Section 4.2 Operative Date. The waivers and
amendments contained in this Fourth Supplemental Indenture
shall not become operative until the later of (i) the time at
which the Exchange Offer is consummated and (ii) the Company
has accepted a majority in aggregate principal amount of the
Notes outstanding in exchange for the New Notes. After this
Fourth Supplemental Indenture becomes effective, the Company
shall provide the notice required by Section 9.02 of the 1998
Indenture.
Section 4.3 Instruments To Be Read Together. All
terms and conditions in this Fourth Supplemental Indenture
shall form a part of the 1998 Indenture as fully and with the
same effect as if all such terms and conditions had been set
forth in the 1998 Indenture. The 1998 Indenture is hereby
ratified and confirmed and shall remain and continue in full
force and effect in accordance with its terms, as supplemented
by this Fourth Supplemental Indenture. The 1998 Indenture and
all supplements thereto, including this Fourth Supplemental
Indenture shall be read, taken and construed together as one
instrument.
SECTION 5. Particular Representations and Covenants.
Section 5.1. Authority. The Company is duly
authorized by a resolution of its Board of Directors to
execute and deliver this Fourth Supplemental Indenture, and
all corporate action on its part required for the execution
and delivery of this Fourth Supplemental Indenture has been
duly and effectively taken.
Section 5.2. Correctness of Recitals. The Company
represents and warrants that all recitals and statements in
this Fourth Supplemental Indenture are true and correct.
SECTION 6. Concerning the Trustee.
Section 6.1 Acceptance of Trusts. The Trustee accepts
the trusts hereunder and agrees to perform same, but only upon
the terms and conditions set forth in the Indenture.

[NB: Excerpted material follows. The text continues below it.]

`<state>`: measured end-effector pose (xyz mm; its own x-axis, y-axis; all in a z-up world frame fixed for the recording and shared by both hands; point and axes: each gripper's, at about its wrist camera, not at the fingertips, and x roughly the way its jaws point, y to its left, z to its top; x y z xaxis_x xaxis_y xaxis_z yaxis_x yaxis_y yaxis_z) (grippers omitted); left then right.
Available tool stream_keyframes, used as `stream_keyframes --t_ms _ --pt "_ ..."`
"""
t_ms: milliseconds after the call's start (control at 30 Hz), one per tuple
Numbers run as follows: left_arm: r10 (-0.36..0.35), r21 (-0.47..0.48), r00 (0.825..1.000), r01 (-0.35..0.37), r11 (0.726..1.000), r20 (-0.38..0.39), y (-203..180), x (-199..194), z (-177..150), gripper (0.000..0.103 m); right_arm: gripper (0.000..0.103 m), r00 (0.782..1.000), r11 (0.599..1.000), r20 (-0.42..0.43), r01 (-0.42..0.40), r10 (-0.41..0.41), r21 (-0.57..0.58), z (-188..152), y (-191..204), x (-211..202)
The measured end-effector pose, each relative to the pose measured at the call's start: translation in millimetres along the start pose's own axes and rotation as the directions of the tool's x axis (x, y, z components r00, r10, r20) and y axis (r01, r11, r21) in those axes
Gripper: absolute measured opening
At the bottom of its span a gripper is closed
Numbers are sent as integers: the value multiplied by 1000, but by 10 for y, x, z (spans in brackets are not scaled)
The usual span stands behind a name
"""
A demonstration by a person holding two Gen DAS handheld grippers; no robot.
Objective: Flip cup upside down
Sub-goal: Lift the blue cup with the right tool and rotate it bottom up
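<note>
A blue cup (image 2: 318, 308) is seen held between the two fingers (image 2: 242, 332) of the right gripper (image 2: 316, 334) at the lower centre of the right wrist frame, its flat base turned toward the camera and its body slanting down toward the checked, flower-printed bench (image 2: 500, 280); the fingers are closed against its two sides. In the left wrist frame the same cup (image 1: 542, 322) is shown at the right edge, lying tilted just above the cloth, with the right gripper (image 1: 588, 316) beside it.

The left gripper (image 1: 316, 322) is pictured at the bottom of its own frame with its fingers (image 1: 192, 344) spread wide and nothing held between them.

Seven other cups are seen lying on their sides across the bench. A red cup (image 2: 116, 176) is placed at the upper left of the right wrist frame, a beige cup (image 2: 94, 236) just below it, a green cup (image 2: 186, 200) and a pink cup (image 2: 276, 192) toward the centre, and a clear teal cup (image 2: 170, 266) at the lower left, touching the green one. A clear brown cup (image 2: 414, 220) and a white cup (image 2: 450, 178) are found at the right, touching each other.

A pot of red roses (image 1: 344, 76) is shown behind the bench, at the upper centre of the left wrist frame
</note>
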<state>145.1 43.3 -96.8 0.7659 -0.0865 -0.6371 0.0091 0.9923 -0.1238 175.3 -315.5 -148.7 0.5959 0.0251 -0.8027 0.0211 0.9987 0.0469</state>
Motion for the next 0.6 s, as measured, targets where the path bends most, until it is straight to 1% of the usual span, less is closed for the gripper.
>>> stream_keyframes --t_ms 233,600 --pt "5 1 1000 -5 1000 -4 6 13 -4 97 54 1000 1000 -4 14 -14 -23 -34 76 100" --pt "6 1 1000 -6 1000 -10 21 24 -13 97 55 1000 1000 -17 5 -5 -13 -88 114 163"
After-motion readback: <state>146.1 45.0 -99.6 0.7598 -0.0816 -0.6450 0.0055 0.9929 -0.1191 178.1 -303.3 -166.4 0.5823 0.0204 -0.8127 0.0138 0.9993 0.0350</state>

Section 6.2 Responsibility for Recitals. The recitals
and statements contained in this Fourth Supplemental Indenture
shall be taken as recitals and statements of the Company, and
the Trustee assumes no responsibility for the correctness of
same. The Trustee makes no representations as to the validity
or sufficiency of this Fourth Supplemental Indenture, except
that the Trustee is duly authorized to execute and deliver it.
SECTION 7. Miscellaneous Provisions.
Section 7.1 Counterparts. This Fourth Supplemental
Indenture may be executed in several counterparts, each of
which shall be deemed an original, but all of which together
shall constitute one instrument.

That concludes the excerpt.